SAN FRANCISCO — Machines dominated the discussion during Tuesday’s opening RSA Conference keynotes. And after a very public lashing last year, so did women. Or at least they represented half of the speakers.
RSA President Rohit Ghai and Niloofar Razi Howe, a cybersecurity strategist and entrepreneur, preached “pair programming” between humans and machines to avoid a catastrophic future for mankind. This is the idea that when two programmers work collaboratively on code, they have better outcomes. Howe extended this to humans and machines, which she called “trustworthy twins.”
But while these trustworthy twins work side by side in the security operations centers, on the bad guys’ side “the adversary is also a human paired with a machine,” Ghai said. “It is a battle of twins versus twins. One side working to erode trust, the other fighting relentlessly to pursue it.”
So the security landscape today is essentially AI versus AI. The white hats are using artificial intelligence (AI) and machine learning to protect data, networks, and people, while the black hats are using these same tools to find software vulnerabilities, steal credentials, and the like. May the best man, err, machine win.
AI will help the industry solve the security professional talent shortage, Steve Grobman, CTO and senior vice president at McAfee said. “And artificial intelligence allows us to evaluate data at scale to find that needle in a haystack of needles that has challenged us for decades. But we must look at artificial intelligence objectively. We must understand how AI will be used against us.”
AI-based technology also makes it easier for adversaries to create fake content for social exploitation and information warfare (think: Russian interference in the 2016 election).
“Machine learning and other forms of artificial intelligence make even cybercriminals better, faster, and smarter,” said Dr. Celeste Fralick, chief data scientist at McAfee.
Much of this is preaching to the choir. The RSA Conference is the “world’s largest security event,” according to Ghai, and the security professionals in attendance undoubtedly have first-hand experience using AI for security operations — and seeing it used to perpetuate attacks.
Cisco, however, took a slightly different approach to the rise of the machines.
“Some say that by 2020, there will be 250 billion IoT devices connected to the internet — that’s more than 30 devices per person on this planet,” said Matt Watchinski, vice president of Cisco’s Talos Global Threat Intelligence Group.

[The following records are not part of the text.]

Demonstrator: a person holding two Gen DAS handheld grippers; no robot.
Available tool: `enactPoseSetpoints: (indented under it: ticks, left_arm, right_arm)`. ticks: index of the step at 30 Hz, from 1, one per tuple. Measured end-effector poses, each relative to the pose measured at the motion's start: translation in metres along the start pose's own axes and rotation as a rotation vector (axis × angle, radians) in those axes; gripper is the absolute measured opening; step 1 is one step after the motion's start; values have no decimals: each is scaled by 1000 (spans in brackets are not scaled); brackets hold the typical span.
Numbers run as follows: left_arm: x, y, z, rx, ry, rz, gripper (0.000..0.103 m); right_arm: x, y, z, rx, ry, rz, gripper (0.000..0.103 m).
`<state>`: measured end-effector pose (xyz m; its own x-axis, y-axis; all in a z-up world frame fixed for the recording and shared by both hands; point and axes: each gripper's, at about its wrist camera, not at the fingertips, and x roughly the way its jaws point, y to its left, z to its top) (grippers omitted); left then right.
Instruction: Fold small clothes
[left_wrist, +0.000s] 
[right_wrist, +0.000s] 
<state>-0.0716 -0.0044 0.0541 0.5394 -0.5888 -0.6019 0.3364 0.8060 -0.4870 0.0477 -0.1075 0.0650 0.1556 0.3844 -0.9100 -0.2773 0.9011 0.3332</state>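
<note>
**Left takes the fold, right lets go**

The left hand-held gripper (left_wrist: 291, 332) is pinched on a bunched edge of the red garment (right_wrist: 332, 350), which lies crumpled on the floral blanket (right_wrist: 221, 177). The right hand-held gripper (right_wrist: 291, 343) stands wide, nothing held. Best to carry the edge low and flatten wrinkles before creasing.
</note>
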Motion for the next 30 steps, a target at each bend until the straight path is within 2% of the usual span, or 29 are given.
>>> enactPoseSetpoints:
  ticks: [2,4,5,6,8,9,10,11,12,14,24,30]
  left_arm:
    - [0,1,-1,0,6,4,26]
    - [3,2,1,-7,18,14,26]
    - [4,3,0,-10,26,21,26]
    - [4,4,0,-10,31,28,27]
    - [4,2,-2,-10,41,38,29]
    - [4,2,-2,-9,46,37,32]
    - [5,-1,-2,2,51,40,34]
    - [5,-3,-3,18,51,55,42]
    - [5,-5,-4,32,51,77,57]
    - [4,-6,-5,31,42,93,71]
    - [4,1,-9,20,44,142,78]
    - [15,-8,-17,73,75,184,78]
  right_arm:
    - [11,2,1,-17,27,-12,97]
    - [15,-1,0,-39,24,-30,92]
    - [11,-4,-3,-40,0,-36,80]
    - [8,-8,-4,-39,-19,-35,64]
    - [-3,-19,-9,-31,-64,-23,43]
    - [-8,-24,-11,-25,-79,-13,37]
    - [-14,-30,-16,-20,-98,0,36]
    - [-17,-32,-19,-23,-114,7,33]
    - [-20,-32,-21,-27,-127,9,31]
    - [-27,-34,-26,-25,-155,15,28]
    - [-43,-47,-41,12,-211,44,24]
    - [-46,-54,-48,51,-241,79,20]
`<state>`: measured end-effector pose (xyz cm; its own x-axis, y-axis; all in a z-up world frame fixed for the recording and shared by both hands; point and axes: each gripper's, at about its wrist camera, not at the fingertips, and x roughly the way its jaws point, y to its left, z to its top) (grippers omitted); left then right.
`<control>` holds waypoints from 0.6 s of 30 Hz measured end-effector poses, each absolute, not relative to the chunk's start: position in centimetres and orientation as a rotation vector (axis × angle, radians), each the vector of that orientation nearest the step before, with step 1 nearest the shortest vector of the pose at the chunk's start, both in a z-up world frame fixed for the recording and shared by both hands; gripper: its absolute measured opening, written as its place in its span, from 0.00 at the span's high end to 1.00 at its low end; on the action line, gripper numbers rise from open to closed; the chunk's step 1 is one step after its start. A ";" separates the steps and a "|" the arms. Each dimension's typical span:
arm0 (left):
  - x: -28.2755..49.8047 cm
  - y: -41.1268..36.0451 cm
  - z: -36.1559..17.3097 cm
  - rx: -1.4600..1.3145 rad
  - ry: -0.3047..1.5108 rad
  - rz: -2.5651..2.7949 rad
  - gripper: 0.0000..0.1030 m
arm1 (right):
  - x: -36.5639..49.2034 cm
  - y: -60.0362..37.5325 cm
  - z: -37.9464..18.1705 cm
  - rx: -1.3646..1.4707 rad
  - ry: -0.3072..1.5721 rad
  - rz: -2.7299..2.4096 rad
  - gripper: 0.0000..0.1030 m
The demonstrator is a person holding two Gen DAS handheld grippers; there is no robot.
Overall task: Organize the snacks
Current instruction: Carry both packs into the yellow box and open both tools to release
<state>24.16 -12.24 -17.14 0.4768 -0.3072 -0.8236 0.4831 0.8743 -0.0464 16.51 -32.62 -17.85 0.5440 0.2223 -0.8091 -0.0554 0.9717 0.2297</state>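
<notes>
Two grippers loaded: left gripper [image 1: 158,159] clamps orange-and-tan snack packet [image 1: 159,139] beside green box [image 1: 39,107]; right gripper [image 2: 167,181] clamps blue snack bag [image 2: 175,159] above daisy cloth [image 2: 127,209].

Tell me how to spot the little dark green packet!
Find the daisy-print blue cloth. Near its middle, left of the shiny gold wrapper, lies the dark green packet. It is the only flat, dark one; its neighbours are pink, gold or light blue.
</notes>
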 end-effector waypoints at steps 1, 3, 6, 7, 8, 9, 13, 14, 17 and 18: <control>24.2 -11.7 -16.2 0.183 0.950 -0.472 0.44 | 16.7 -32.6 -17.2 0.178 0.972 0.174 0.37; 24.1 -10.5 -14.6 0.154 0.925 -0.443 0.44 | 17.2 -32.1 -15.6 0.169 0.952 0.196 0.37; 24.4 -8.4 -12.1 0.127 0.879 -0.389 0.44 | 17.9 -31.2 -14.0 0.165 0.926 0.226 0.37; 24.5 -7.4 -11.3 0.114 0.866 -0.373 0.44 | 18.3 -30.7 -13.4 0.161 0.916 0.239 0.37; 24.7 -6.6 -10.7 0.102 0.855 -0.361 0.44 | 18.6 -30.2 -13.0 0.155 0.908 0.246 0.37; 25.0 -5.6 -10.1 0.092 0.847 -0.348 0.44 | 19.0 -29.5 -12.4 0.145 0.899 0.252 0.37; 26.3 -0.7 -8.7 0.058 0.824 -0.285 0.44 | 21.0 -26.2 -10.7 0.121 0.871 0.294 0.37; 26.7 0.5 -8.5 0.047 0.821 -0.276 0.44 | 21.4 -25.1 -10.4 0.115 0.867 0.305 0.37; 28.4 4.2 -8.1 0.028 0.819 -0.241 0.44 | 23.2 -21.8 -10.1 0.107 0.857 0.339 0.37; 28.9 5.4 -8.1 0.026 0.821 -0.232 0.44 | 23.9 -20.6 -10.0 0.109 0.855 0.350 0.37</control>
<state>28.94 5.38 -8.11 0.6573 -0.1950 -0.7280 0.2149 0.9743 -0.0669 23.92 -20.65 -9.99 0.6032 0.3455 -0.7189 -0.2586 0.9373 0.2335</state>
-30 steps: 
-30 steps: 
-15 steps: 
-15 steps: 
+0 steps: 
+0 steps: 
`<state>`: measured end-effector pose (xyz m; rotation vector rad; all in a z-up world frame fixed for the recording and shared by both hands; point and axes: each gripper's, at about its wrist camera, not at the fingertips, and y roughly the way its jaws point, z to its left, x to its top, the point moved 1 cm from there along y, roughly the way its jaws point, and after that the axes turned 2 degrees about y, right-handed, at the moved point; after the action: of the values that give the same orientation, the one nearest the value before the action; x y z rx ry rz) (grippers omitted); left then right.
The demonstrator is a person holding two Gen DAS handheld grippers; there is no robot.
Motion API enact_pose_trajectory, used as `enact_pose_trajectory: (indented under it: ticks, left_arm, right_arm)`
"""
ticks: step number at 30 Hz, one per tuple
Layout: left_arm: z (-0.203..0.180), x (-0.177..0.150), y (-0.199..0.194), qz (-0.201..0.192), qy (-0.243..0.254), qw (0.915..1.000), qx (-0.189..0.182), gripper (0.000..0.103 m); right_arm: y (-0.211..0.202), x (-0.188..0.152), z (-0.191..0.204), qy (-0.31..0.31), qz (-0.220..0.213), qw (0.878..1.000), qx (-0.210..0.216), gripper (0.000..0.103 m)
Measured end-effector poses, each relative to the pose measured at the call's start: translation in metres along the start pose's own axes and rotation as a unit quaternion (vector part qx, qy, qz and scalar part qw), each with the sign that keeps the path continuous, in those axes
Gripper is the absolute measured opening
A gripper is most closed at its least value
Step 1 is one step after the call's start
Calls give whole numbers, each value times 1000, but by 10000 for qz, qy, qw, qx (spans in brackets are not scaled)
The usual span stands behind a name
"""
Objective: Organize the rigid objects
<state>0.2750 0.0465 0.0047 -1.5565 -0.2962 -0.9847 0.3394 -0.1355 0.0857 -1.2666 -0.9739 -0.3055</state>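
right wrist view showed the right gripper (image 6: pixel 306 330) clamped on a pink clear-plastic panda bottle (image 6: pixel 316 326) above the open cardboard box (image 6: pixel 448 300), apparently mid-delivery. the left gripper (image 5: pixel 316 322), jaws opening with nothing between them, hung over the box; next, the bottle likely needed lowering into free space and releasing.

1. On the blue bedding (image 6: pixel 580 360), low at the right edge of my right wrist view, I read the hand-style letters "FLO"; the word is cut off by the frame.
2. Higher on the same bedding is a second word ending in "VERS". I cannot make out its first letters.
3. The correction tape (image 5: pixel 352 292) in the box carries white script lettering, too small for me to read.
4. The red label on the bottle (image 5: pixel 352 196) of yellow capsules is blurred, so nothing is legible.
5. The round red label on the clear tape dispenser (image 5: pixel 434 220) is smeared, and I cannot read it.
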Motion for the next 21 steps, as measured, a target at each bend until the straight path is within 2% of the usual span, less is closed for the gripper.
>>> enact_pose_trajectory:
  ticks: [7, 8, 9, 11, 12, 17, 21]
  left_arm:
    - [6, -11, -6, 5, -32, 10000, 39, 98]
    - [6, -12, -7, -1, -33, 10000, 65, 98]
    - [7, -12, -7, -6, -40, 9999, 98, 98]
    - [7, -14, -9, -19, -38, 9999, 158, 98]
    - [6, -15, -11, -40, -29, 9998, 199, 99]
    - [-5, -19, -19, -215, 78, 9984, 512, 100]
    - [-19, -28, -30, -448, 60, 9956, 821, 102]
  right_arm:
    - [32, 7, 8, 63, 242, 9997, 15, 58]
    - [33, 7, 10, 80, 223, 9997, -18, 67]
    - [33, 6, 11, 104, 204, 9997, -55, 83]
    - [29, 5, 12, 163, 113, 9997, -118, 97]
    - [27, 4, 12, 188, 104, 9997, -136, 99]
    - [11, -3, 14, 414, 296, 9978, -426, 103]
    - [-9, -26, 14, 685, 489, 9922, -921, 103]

These connected devices — machines — will change how we interact with the world. “The first thing I’m going to need is clearly more pockets,” he joked, before adding that it’s also going to blur the line between IT and OT. “These technologies we are inventing in IoT are bleeding into our IT world, and eventually these technologies will bleed into our OT world, affecting critical infrastructure, how we deliver water and power.”
He pointed to the VPNFilter attacks, perpetrated by Russian hackers and targeting IoT and networking devices that Talos originally disclosed last summer. “It was actively seeking out industrial control traffic for OT networks and it was hoping to pivot to those networks,” Watchinski said. “We don’t know all of its effects and all the future harm it could potentially cause … but it does show us the future where IoT, IT, and OT are connected, and that future is something we will need to deal with.”
But the story didn’t end there. This wasn’t a doomsday, IoT-devices-will-kill-humanity look at the future. Or at least it doesn’t have to be if we follow a suggestion from Liz Centoni, SVP and general manager of Cisco IoT.
Security is the No. 1 barrier to scale IoT projects, and it’s also the reason why IT and OT teams must work together. But this involves more than just extending visibility and security policy across both IT and OT environments.
“Learn to make friends with the OT team,” Centoni said. “Learn how to ask the right questions in this environment so you know what is important to them.”
We’re moving toward a world where IoT, IT, OT, and InfoSec “all work together as defenders of this galaxy,” she added. “Be the bridge between IT and OT.”
In other words, it takes more than machines and humans working together to secure our galaxy. It also requires humans to work with other humans. What a quaint idea.